Pustaka genom (genomic library) adalah kumpulan klon rekombinan dalam bentuk plasmid, phage atau kosmid yang membawa fragmen molekul DNA tertentu secara independen, berukuran tertentu dan merupakan kumpulan keseluruhan informasi genetik suatu organisme. Pustaka genom dapat dibuat dengan memurnikan DNA kromosom dan memotong DNA tersebut secara parsial dengan enzim restriksi tertentu, baik melalui variasi konsentrasi enzim maupun variasi waktu inkubasi. Fragmen tersebut diharapkan mewakili keseluruhan gen pada suatu organisme. Selanjutnya fragmen DNA diinsersikan ke vektor yang sesuai sehingga dihasilkan vektor rekombinan. Hasil pengemasan (packing) dapat ditransfeksi ke dalam sel inang yang sesuai, sedangkan bila menggunakan vektor plasmid, hanya dilakukan transformasi dengan metode kejutan panas (heat shock) ke dalam sel inang. Dalam penelitian ini, gen PVA dari Bacillus sp. BAC4 akan diklon ke dalam vektor plasmid menggunakan pustaka genom. Pustaka genom dibuat dengan memurnikan DNA kromosom Bacillus sp. BAC4 dan memotong DNA tersebut secara parsial dengan enzim restriksi tertentu melalui variasi konsentrasi enzim. Fragmen tersebut diharapkan mewakili seluruh gen yang terdapat pada suatu organisme. Selanjutnya fragmen DNA diinsersikan ke vektor yang sesuai sehingga menghasilkan vektor rekombinan. Hasil pengemasan (packing) ditransfeksi ke dalam sel inang yaitu E. coli. Ekspresi skrining dilakukan untuk melihat aktivitas PVA klon rekombinan. 

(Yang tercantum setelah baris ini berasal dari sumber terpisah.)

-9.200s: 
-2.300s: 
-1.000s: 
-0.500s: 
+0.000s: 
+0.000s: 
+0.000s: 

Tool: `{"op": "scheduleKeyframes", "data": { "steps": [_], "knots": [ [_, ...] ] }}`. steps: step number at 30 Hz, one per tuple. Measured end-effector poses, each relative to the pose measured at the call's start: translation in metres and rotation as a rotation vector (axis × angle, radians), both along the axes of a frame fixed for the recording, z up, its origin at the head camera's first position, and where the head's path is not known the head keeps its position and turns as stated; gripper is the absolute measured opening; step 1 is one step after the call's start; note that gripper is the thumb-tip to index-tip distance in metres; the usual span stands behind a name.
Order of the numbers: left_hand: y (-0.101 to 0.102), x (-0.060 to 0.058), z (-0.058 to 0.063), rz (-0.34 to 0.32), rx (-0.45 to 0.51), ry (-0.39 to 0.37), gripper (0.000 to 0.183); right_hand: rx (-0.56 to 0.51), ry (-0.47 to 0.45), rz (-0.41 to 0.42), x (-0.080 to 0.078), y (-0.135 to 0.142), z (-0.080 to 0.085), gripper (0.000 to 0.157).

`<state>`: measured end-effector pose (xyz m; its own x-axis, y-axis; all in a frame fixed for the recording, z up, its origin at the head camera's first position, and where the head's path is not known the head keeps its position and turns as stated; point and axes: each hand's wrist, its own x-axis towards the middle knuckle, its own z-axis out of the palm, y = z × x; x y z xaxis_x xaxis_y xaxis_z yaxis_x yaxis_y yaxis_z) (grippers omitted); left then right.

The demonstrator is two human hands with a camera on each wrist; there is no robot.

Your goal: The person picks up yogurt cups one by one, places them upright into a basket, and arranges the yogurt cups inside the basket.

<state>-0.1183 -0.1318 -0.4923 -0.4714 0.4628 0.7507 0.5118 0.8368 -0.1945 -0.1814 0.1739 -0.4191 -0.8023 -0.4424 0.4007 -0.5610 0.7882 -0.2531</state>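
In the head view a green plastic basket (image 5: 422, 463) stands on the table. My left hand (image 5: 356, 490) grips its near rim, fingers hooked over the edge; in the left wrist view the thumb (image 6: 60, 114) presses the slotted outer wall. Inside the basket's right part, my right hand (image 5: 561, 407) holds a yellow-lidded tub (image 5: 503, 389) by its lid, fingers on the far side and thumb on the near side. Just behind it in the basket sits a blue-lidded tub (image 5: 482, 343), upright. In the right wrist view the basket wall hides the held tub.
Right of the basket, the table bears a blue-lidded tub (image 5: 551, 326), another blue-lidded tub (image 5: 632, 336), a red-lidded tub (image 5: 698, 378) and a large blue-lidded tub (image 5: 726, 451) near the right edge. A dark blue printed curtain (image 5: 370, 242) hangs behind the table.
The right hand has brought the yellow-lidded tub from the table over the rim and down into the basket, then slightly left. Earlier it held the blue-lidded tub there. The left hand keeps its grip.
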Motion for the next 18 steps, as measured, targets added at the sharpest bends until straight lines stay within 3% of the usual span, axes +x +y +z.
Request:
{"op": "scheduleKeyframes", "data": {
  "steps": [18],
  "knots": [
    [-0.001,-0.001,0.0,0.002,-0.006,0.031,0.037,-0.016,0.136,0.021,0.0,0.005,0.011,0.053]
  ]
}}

Pemotongan DNA plasmid, DNA asing, dan DNA rekombinan dilakukan menggunakan enzim restriksi tertentu. Enzim restriksi yang dipergunakan adalah enzim HindIII untuk memotong DNA plasmid dan DNA asing. Hasil pemotongan DNA dengan enzim restriksi diamati dengan elektroforesis gel agarosa. Visualisasi DNA genom Bacillus sp. BAC4 dalam 0,8% gel agarosa tampak sebagai satu larik dengan ukuran lebih dari 23 kb dengan marker DNA λ/HindIII. Sedangkan hasil analisis DNA plasmid pHB201 menunjukkan adanya berbagai bentuk konformasi DNA plasmid.  Ukuran DNA plasmid tersebut tidak dapat dibandingkan dengan standar I karena konformasi molekulnya berbeda. DNA λ/HindIII memiliki konformasi linier, sedangkan DNA plasmid memiliki konformasi covalently closed circular (ccc). Oleh karena itu DNA plasmid perlu dipotong menggunakan enzim restriksi tertentu sehingga konformasinya menjadi linier dan dapat dibandingkan dengan marker DNA λ/HindIII. Pemotongan DNA kromosom dan DNA plasmid pHB201 hasil isolasi dilakukan dengan enzim restriksi HindIII. Enzim ini disolasi dari Haemophilus influenze Rd dan mempunyai urutan pengenal AAGCTT. Pemotongan DNA kromosom dan DNA plasmid dengan enzim HindIII akan menghasilkan ujung lengket AGCT. DNA kromosom Bacillus sp BAC4 dan pemotongan DNA kromosom hasil isolasi dengan enzim restriksi HindIII menghasilkan fragmen yang berukuran lebih besar dari 23 kb dengan tingkat kemurnian 1,3. DNA plasmid yang diisolasi dari bakteri E. coli dan pemotongan DNA plasmid hasil isolasi dengan enzim restriksi HindIII menghasilkan fragmen berukuran 6,5 kb. Plasmid rekombinan hasil ligasi digunakan untuk mentransformasi sel inang E. coli JM109.